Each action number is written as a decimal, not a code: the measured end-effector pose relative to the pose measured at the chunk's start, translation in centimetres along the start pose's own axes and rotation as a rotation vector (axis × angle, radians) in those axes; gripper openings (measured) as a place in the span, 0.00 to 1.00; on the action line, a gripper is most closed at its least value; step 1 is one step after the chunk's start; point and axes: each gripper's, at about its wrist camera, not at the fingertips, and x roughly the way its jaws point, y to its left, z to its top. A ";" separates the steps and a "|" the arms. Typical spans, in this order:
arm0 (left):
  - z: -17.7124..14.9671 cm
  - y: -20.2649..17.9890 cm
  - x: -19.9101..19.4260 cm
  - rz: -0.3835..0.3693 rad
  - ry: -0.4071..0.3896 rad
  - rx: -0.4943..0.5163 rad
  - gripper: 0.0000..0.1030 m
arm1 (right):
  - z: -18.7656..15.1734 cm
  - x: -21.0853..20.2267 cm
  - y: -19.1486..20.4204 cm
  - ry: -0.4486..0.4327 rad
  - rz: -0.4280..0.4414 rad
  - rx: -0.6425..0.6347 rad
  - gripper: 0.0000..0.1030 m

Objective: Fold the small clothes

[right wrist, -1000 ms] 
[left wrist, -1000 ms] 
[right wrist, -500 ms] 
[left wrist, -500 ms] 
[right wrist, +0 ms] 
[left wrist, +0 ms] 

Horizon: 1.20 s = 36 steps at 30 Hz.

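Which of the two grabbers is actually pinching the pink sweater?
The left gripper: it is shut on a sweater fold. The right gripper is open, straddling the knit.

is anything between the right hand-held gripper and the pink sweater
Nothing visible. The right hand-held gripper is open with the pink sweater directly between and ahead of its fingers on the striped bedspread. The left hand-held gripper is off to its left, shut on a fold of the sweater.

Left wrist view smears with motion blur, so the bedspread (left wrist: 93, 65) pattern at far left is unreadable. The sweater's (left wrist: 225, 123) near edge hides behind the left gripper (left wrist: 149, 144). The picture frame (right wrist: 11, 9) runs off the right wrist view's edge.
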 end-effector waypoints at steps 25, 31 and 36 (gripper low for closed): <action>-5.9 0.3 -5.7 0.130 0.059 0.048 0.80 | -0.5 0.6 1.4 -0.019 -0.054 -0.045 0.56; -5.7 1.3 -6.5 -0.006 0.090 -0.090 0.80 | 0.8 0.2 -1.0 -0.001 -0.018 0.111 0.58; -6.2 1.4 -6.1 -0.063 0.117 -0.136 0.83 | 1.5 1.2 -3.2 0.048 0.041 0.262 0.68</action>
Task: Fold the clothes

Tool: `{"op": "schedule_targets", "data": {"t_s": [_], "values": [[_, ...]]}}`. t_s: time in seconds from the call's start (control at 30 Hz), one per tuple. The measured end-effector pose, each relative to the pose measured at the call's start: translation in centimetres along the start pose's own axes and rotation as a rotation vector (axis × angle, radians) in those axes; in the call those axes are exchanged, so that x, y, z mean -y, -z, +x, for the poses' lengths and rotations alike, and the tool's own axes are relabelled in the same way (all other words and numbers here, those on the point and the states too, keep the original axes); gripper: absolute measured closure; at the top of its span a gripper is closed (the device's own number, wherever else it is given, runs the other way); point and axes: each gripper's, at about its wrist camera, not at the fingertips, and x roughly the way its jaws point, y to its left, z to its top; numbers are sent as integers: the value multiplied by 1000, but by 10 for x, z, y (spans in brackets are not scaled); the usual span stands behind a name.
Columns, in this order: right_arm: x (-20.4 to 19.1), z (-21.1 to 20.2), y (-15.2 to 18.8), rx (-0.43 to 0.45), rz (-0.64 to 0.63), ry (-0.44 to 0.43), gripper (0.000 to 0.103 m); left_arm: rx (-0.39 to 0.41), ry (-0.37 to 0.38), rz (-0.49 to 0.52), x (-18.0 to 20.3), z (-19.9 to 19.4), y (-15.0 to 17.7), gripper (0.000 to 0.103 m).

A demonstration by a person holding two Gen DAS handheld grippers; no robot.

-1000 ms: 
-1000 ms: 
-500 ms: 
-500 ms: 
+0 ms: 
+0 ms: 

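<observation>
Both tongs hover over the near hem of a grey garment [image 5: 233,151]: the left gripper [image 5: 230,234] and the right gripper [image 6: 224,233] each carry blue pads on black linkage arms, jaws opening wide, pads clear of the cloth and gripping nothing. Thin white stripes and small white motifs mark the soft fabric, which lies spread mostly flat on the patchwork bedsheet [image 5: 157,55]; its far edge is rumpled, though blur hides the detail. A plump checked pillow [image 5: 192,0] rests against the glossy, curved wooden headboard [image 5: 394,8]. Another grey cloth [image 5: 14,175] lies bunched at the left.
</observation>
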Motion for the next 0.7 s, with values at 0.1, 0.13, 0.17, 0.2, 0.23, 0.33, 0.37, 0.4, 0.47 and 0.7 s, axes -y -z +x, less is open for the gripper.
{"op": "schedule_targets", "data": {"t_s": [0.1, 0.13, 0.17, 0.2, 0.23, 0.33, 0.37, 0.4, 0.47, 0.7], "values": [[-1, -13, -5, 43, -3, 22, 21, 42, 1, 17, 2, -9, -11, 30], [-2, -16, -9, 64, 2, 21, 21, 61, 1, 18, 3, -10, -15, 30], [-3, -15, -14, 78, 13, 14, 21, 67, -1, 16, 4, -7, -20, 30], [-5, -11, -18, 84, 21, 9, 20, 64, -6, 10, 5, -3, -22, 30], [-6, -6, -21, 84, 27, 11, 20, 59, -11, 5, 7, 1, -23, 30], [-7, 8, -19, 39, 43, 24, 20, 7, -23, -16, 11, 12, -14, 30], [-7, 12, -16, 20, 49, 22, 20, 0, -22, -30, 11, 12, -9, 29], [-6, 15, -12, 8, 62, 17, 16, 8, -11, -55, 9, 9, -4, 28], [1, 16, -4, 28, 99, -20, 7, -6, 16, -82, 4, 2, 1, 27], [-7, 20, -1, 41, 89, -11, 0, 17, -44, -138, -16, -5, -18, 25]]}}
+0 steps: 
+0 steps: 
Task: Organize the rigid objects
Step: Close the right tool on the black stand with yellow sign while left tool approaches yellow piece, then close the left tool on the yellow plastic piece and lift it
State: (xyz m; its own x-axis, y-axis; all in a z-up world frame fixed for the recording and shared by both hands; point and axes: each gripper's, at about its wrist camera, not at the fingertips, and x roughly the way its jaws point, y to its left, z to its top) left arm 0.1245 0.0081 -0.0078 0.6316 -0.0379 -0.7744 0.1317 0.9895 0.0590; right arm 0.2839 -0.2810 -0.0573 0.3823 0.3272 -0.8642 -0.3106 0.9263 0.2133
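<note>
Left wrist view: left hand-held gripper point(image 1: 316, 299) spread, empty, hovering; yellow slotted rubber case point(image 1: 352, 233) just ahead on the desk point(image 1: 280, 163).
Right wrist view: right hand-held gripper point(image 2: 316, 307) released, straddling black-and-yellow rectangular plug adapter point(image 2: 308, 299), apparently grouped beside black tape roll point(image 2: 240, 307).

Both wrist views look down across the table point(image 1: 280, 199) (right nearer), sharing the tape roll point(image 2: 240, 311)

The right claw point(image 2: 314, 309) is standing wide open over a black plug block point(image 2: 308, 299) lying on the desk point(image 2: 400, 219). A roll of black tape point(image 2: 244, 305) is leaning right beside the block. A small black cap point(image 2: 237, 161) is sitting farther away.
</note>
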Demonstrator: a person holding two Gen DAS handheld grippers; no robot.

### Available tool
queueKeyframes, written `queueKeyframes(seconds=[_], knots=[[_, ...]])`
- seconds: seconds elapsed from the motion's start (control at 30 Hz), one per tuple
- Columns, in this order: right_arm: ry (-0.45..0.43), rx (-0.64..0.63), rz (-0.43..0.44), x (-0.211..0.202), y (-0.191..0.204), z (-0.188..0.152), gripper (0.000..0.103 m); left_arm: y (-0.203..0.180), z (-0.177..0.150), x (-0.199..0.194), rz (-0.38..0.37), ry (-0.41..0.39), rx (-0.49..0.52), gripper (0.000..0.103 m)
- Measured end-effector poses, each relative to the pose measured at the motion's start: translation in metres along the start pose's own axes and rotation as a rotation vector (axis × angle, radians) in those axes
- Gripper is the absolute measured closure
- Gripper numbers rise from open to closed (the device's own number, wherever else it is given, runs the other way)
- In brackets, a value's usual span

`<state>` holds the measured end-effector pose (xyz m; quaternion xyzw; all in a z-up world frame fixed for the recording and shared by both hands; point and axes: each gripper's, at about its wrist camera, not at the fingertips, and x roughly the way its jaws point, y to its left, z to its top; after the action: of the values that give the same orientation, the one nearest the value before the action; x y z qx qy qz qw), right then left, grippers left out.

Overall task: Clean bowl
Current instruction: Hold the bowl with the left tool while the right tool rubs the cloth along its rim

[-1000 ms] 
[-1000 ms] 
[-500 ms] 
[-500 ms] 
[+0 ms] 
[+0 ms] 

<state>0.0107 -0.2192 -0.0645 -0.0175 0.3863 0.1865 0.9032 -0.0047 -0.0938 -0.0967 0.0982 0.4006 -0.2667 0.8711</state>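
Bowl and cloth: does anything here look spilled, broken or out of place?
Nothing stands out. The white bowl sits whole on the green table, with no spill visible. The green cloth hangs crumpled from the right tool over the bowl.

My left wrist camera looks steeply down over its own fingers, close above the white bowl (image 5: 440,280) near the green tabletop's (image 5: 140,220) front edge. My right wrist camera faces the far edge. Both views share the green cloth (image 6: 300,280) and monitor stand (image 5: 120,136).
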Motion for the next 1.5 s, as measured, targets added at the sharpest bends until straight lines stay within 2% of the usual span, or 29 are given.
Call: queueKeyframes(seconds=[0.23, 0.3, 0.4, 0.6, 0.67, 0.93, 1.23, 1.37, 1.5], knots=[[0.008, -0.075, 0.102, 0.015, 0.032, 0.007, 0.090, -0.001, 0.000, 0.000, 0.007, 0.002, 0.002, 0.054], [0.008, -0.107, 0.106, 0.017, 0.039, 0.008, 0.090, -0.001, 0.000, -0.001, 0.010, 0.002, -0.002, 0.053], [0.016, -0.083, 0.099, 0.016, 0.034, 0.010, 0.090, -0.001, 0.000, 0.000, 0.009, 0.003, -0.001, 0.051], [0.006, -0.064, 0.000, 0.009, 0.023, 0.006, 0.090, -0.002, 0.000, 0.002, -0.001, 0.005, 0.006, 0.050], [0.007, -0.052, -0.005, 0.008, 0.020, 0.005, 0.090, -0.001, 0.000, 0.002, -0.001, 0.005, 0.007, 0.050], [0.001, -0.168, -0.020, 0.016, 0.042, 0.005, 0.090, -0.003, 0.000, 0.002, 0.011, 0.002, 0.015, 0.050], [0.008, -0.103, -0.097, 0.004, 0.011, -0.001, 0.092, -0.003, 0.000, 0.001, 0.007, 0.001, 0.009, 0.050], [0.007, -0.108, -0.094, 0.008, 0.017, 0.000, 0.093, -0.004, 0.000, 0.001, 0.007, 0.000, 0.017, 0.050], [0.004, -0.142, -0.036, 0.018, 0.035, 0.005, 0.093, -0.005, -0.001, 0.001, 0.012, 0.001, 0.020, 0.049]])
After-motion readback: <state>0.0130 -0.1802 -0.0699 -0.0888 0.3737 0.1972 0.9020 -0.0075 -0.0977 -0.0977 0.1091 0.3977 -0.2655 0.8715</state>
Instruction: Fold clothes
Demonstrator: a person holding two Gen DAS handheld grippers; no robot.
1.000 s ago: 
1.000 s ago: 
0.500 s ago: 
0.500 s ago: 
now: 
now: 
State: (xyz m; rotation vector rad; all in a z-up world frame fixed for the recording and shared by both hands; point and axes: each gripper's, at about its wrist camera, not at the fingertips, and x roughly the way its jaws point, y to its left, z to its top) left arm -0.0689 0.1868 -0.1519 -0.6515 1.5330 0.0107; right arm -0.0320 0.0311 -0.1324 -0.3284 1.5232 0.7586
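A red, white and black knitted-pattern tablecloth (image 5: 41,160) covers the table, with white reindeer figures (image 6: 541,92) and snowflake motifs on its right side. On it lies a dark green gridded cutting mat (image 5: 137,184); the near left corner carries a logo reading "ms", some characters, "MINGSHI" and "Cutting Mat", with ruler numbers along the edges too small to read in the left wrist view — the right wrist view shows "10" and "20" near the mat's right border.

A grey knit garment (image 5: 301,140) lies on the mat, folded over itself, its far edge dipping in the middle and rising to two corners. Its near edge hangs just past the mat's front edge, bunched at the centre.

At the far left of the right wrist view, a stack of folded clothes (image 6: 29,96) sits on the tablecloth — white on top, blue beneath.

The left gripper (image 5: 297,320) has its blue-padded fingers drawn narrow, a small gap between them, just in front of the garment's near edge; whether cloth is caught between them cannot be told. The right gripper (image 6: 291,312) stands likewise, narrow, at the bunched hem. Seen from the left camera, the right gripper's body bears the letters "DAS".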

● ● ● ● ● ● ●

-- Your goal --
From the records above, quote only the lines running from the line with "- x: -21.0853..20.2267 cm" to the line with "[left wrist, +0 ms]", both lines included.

-- Response to the task --
  - x: -21.0853..20.2267 cm
  - y: -19.1486..20.4204 cm
  - ry: -0.4486..0.4327 rad
  - rz: -0.4280..0.4414 rad
  - rx: -0.6425..0.6347 rad
  - gripper: 0.0000..0.1030 m

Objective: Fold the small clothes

[right wrist, -1000 ms] 
[left wrist, -1000 ms] 
[right wrist, -500 ms] 
[left wrist, -500 ms] 
[right wrist, +0 ms] 
[left wrist, +0 ms] 

What came before is the complete response.